Well, an exponential fit would be something of a form y equals a constant times exponential of a times x. That is what we want to look at. Well, we could try to minimize a square error like we did before. That doesn't work well at all. The equations that you get are very complicated. You cannot solve them. But remember what I showed you on this log plot. If you plot the log of y as a function of x then suddenly it becomes a linear relation. Observe, this is the same as ln of y equals ln of c plus ax.
And that is the linear best fit. What you do is you just look for the best straight line fit for the log of y. That is something we already know. But you can also do, for example, let's say that we have something more complicated. Let's say that we have actually a quadratic law. For example, y is of the form ax^2 bx c. And, of course, you are trying to find somehow the best. That would mean here fitting the best parabola for your data points.

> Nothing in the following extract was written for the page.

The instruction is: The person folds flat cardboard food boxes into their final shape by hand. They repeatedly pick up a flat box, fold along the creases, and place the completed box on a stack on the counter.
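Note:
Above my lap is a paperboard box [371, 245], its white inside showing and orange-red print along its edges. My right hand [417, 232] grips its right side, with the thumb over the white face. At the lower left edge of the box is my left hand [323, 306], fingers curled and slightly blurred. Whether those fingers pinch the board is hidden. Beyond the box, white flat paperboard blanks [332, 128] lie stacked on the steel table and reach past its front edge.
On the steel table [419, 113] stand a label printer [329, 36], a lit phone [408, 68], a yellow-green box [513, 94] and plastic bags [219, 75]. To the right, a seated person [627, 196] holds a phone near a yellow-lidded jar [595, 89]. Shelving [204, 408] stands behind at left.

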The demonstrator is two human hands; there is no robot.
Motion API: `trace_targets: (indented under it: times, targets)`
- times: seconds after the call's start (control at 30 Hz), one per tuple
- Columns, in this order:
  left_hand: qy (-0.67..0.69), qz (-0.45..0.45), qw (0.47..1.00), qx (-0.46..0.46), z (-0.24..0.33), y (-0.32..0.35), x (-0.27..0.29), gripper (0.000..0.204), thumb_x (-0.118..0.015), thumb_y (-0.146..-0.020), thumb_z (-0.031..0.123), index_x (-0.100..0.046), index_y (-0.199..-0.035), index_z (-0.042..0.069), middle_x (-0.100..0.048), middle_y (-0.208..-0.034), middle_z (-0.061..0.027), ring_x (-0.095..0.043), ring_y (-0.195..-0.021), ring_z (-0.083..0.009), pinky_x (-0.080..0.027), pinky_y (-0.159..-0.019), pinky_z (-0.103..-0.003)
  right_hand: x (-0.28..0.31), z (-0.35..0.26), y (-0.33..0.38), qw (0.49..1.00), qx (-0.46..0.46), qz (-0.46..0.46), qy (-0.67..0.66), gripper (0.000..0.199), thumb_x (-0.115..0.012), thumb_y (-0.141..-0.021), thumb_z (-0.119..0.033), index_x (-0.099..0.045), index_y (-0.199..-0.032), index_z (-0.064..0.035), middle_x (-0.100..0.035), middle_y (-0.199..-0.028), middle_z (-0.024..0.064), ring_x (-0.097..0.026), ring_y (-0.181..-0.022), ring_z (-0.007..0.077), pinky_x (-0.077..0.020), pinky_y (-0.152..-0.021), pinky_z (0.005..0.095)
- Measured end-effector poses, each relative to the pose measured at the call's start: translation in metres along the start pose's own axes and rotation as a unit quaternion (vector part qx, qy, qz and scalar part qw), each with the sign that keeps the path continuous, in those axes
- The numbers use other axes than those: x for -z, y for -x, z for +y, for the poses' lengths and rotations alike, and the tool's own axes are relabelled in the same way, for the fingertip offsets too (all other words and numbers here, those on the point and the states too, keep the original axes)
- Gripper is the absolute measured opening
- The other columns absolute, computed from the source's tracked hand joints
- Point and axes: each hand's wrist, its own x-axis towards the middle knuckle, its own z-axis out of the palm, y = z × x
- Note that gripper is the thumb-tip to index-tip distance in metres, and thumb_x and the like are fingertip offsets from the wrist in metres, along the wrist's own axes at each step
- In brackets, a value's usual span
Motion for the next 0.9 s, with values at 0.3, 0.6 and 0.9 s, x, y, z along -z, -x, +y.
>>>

Well, to do that, you would need to find a, b and c. And now you will have actually a function of a, b and c, which would be the sum of the old data points of the square deviation. And, if you try to solve for critical points, now you will have three equations involving a, b and c, in fact, you will find a three by three linear system. And it works the same way. Just you have a little bit more data. Basically, you see that this best fit problems are an example of a minimization problem that maybe you didn't expect to see minimization problems come in. But that is really the way to handle these questions.
Tomorrow we will go back to the question of how do we decide whether it is a minimum or a maximum. And we will continue exploring in terms of several variables.